At SRTT we LOVE beginners and come back runners! I was one … heck, we were all beginners at some point, right? Our 12 week plan will show you what run/walk intervals can do for you and ease you into running. Remember all paces and skill levels can do this. If you find you are more advanced for the beginning weeks of intervals, just select a different interval suggestion or try your own!
Depending on your pace during your run/walk intervals, the mileage for each day will look something like this (this is based on an 11-12 min run pace and a 15-17 min walk pace):
Week 1: 1.25 miles
Week 2: 1.5 miles
Week 3: 1.7 miles
Week 4: 1.8 miles
Week 5: 2 miles
Week 6: 2.35 miles
Week 7: 2.45 miles
Week 8: 2.6 miles
Week 9: 2.5 miles
Week 10: 3 miles
Week 11: 2.8 miles
Week 12: 3.1 miles
Ready to start? Lets go!
- You can start this plan at ANY time
- Always remember to warm up properly. It only takes a 5 min walk to get your body ready for the run!
- If you need an extra week take one
- If you are a beginner: try to stick to the suggested number of sets. Even if you think you can do one or two more sets – just stop. There is logic behind the intervals and sets we are suggesting to prevent burnout and injury.
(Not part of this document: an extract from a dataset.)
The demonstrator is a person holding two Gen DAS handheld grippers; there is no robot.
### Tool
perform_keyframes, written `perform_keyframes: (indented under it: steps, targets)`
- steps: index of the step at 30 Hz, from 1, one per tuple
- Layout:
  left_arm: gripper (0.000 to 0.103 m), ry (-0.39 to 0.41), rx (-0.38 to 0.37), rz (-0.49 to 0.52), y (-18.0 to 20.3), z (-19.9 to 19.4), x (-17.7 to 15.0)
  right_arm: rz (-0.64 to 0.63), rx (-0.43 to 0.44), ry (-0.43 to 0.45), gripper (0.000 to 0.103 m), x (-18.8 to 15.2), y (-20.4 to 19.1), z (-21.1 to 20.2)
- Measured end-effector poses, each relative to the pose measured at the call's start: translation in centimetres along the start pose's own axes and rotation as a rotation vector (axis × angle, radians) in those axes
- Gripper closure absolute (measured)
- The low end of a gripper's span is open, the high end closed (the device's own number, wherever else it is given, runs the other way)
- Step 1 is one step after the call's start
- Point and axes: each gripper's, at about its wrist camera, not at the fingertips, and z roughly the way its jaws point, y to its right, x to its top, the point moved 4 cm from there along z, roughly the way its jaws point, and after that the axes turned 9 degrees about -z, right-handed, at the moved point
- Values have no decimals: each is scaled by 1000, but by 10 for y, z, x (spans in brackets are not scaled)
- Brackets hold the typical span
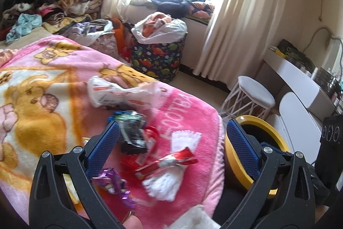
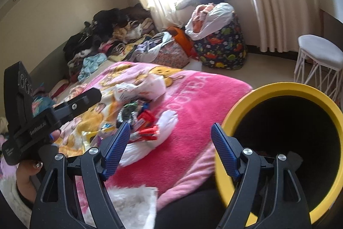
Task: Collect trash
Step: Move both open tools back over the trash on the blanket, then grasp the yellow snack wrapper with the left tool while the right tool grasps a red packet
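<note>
Pink fleece blanket [image 1: 188, 104] covers the bed, and the trash lies on it: a purple wrapper [image 1: 111, 182] at the left, a black packet [image 1: 133, 132] and crumpled white bag [image 1: 120, 91] beyond, a red-and-white wrapper [image 1: 171, 161] rightward. The left gripper [image 1: 171, 134] hangs wide open above them, empty. Right of the blanket, the yellow bin [image 2: 278, 87]; the right gripper [image 2: 170, 132] gapes empty beside it.

A pink blanket [image 1: 188, 104] with yellow bears covers the bed, a big heap of clothes [image 1: 49, 1] sits at the far end, a dark dinosaur basket [image 1: 158, 59] stuffed with a white bag stands on the floor by the curtain [image 1: 231, 20], and a white stool [image 1: 255, 93] is near it.
</note>
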Motion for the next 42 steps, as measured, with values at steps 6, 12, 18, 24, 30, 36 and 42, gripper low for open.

If you are on a “comeback” from a running hiatus: you may be able to play with the intervals a bit to fit your needs but remember less can be more sometimes so that you don’t burnout!!!
- If you find an interval you LOVE and want to just keep doing that – that’s fine too! (just be sure to increase your sets to get in the proper mileage!)
- If you fall off the bandwagon – just get back on when you can
- Listen to what your body is telling you.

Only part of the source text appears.